Just got off the phone with her. She called me to thank for the presents. She made me feel bad again. The conversation was nice right up until she assumed that I broke something at my in-laws' place (something broke there, but I had nothing to do with it). I asked why would she assume that I would break something. She started bringing up times when I would spill a drink or drop something. She would bring up specific examples that I don't even remember anymore. I told her that such small things happen (like spilling a drink) and there is nothing one can do about it. Then she said that I spill drinks and drop things more often than other people and that it's her job to criticize me about it. I reminded her that she wouldn't know that because we don't live together and I asked her if she thinks that I like being criticized about something so insignificant. She said that she knows that I hate it, but if she doesn't criticize me then who else will? So she's doing me a favor.
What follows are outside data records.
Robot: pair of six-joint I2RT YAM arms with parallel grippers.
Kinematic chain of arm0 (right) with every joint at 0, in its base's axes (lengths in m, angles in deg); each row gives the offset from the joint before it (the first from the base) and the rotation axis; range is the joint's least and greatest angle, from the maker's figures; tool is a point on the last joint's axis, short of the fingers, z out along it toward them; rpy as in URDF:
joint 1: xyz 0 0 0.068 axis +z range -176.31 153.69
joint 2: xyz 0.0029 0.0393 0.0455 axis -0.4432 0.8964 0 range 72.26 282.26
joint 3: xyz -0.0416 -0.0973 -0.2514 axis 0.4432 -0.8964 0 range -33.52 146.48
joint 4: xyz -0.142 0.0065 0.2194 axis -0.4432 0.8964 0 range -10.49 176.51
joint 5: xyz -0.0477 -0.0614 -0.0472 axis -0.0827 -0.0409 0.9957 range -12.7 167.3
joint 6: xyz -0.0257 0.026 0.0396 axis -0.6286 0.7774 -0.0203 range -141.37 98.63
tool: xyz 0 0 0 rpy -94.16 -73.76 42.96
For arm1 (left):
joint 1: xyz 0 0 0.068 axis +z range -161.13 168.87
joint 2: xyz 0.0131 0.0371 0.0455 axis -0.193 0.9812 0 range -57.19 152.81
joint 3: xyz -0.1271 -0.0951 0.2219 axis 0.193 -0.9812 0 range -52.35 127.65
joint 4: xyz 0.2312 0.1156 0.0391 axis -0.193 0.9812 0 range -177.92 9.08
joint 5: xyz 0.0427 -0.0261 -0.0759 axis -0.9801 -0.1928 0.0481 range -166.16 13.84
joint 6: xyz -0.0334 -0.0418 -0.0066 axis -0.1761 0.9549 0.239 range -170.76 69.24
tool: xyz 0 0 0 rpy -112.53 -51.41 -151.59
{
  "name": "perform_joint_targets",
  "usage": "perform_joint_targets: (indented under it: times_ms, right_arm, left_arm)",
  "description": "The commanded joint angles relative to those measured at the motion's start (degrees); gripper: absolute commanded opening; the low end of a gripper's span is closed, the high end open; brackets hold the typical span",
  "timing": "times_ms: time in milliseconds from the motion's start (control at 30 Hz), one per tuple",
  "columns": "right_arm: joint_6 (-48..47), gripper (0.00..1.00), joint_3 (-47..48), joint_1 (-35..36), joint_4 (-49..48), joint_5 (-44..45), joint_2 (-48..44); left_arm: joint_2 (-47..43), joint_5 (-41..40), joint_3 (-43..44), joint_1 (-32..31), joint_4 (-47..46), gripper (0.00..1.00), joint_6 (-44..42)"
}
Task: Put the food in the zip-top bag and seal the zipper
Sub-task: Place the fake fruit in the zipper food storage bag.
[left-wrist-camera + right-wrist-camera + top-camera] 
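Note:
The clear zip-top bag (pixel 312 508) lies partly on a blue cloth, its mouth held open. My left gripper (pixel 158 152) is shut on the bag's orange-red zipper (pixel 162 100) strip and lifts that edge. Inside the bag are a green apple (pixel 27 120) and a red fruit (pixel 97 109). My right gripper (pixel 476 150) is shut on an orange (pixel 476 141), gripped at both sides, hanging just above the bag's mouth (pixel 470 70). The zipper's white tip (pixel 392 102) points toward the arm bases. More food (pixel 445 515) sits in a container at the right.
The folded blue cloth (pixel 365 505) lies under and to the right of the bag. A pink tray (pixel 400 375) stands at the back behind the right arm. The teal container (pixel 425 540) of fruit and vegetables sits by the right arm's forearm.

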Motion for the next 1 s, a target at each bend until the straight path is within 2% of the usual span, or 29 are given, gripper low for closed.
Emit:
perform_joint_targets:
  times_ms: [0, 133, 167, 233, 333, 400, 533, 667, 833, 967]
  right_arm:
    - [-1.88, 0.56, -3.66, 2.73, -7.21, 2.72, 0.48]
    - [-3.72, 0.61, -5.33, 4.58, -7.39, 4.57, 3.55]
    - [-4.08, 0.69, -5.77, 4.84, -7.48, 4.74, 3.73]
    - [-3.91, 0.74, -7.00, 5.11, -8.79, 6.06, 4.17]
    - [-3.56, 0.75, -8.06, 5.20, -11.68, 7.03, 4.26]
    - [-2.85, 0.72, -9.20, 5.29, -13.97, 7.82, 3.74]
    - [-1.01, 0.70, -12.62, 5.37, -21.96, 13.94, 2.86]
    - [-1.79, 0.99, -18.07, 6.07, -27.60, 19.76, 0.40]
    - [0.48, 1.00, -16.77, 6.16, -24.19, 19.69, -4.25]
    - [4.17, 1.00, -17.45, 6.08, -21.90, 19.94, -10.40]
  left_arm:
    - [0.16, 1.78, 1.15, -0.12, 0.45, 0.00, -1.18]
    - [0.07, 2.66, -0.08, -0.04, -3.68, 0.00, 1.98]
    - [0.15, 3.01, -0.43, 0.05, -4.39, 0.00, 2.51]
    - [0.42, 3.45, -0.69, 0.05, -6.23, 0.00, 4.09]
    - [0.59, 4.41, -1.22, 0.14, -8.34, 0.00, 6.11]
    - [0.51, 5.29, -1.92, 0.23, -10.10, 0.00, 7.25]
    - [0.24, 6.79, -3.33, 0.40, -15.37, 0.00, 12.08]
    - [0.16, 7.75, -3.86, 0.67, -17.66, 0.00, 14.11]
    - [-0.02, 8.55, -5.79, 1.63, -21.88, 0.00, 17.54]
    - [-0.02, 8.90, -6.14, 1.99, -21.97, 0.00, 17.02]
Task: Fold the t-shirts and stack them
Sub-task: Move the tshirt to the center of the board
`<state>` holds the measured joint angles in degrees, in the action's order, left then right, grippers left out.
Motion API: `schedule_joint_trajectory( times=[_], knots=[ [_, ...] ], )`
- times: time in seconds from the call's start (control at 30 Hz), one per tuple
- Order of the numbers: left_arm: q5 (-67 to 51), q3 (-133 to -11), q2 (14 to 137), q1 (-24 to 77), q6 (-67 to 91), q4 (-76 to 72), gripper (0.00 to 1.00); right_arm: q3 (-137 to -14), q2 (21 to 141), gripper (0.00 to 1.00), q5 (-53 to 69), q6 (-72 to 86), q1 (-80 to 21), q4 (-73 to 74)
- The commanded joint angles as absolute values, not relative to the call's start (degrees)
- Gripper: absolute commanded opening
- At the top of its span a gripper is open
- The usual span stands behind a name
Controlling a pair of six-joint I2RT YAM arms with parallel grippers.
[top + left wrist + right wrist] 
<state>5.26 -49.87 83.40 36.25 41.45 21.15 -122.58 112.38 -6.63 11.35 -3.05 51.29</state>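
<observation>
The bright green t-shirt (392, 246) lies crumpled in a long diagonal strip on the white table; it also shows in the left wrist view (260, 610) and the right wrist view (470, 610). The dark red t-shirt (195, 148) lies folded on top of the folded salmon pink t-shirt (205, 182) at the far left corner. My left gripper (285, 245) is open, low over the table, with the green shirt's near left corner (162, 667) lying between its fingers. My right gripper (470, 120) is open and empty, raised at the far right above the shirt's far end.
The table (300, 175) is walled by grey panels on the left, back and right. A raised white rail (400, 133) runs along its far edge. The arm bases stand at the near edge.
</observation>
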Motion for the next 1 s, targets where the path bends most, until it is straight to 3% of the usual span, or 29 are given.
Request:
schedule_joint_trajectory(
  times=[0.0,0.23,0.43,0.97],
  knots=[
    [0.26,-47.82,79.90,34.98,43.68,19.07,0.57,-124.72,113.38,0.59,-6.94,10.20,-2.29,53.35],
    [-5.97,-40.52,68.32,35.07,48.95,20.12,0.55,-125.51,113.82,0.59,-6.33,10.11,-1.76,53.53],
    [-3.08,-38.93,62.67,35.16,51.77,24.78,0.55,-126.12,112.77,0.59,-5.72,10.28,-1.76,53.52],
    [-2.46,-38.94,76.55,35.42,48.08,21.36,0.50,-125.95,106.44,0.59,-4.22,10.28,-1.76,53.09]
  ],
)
I don't drink, don't smoke, don't do drugs, don't do anything harmful to myself or others. So she criticizes me for dropping things and spilling drinks. I mean, seriously.
Again, I didn't snap and I didn't say anything impolite. But I am shaking inside. She is making me feel bad on purpose - she knows I don't like it and she is still doing it. And I should be thankful apparently.
I made her a present. I don't say anything mean to her. Why is she doing this to me? Does she think that it will bring us closer if she makes me angry?
Ok, lesson learned - next time she asks me if I broke something I change the topic.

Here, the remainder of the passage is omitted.